EXERCISE DETAILS:
Please tally how many lines in the entries below include the word "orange", giving only the number.

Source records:
- Opening Delimiter -

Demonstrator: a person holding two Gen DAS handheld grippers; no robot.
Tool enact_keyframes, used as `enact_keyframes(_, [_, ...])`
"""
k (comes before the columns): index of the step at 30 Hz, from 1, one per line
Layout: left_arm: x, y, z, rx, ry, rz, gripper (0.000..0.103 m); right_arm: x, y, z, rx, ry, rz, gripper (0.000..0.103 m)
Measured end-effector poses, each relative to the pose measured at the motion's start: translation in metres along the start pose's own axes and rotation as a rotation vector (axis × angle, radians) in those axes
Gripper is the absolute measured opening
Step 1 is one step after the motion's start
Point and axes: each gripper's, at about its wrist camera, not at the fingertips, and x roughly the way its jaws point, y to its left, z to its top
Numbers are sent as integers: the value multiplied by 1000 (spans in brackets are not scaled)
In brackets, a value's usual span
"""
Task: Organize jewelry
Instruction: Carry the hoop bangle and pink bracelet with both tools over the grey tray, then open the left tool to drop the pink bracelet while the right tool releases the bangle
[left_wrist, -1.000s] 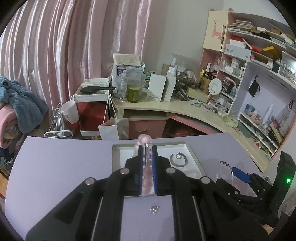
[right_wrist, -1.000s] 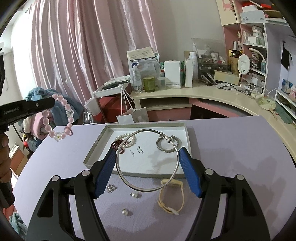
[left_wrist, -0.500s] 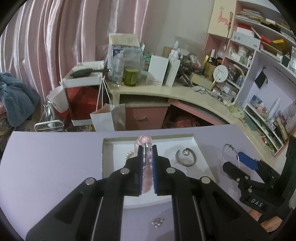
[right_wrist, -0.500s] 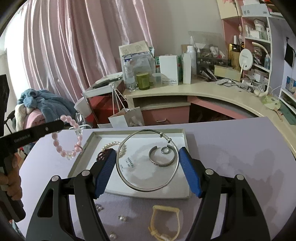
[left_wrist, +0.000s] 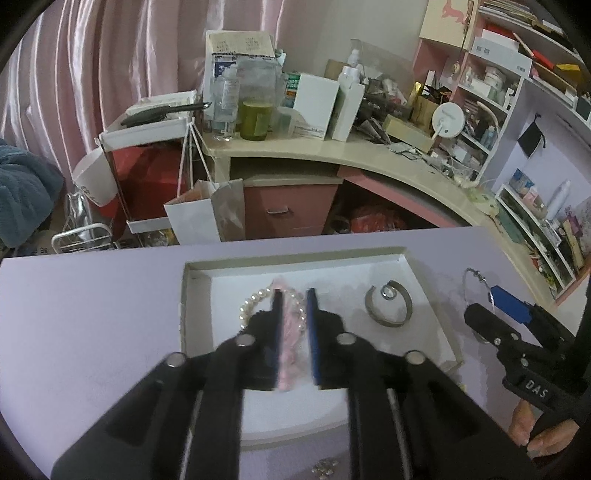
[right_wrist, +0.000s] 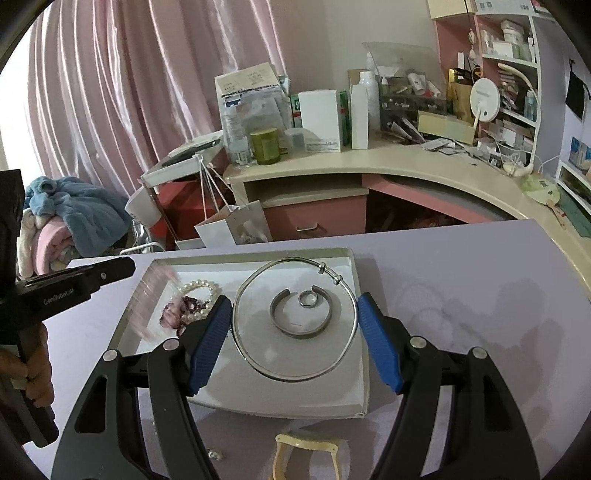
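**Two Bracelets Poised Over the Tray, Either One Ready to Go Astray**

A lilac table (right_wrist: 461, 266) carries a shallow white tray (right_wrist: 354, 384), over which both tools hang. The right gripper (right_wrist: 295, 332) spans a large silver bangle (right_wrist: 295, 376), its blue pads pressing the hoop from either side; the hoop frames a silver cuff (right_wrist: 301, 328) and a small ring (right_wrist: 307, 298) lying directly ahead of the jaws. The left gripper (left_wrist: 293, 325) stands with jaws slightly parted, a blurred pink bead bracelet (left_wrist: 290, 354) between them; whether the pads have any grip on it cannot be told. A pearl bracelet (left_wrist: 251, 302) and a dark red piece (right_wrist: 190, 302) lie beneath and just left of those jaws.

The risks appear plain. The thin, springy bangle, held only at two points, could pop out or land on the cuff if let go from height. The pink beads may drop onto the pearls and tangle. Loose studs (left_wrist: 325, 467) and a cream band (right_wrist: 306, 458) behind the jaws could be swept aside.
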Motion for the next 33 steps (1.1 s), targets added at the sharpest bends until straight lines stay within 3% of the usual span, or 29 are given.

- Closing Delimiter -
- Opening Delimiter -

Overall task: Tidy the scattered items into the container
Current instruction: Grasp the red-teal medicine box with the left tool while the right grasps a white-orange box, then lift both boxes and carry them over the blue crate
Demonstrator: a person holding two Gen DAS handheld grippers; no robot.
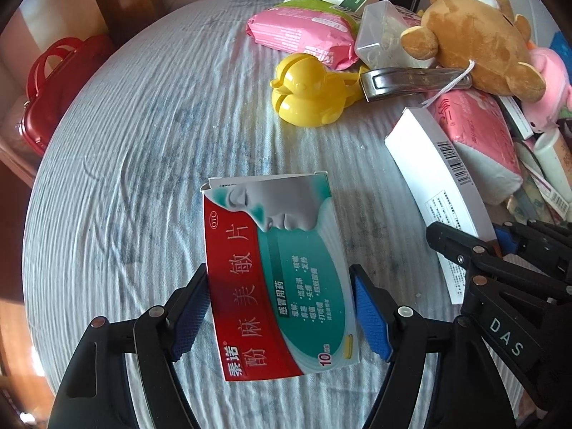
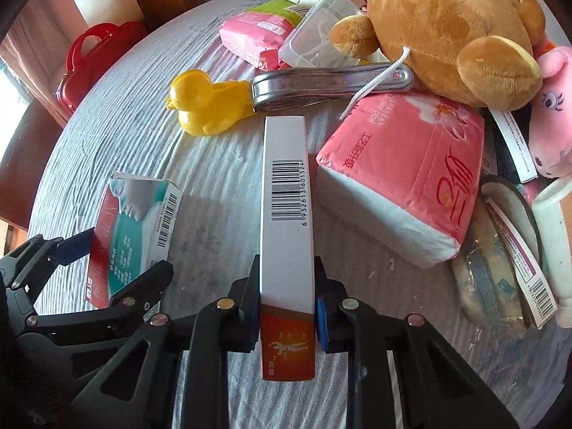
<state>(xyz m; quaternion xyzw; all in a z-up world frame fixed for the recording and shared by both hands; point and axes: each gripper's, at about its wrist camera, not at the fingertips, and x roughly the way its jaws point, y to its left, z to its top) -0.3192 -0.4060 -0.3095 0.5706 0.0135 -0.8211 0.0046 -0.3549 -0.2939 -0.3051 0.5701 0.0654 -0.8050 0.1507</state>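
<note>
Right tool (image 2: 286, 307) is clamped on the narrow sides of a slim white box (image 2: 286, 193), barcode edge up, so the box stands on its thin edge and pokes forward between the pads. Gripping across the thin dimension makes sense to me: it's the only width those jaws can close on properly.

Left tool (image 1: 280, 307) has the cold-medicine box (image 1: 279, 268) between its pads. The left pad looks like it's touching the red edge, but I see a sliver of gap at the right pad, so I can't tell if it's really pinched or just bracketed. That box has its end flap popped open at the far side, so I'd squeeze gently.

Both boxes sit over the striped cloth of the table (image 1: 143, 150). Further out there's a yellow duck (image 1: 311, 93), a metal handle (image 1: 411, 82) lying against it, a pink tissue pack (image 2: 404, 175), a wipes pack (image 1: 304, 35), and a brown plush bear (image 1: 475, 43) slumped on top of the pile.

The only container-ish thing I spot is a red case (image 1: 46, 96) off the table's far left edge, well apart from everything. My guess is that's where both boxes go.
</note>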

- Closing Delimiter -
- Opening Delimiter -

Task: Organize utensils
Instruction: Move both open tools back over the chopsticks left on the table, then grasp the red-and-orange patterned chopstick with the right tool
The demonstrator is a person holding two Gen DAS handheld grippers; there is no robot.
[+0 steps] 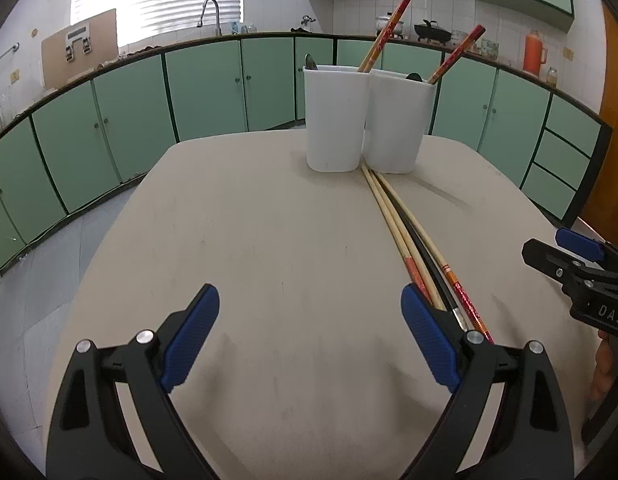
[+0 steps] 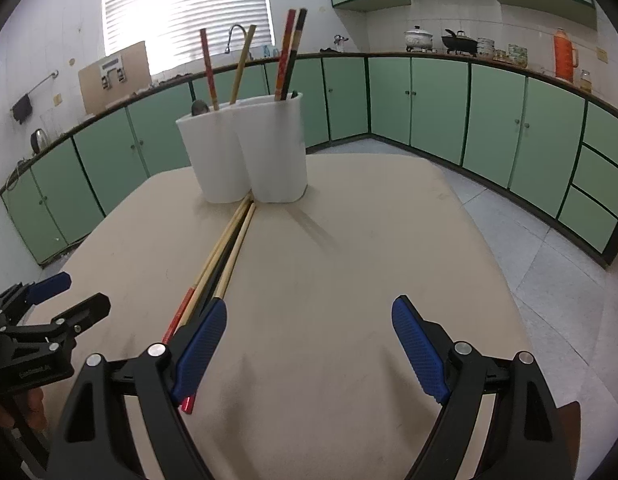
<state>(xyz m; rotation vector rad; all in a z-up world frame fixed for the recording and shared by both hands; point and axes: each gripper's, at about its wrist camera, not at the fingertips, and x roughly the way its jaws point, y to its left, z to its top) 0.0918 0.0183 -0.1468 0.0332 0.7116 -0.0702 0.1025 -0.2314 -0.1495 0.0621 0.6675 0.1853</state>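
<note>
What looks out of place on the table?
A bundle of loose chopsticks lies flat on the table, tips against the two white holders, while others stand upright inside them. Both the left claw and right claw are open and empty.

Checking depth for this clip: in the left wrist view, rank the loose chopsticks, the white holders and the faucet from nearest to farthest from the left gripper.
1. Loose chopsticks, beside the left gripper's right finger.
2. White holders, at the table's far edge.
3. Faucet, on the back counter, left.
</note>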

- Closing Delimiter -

ANSWER SECTION:
2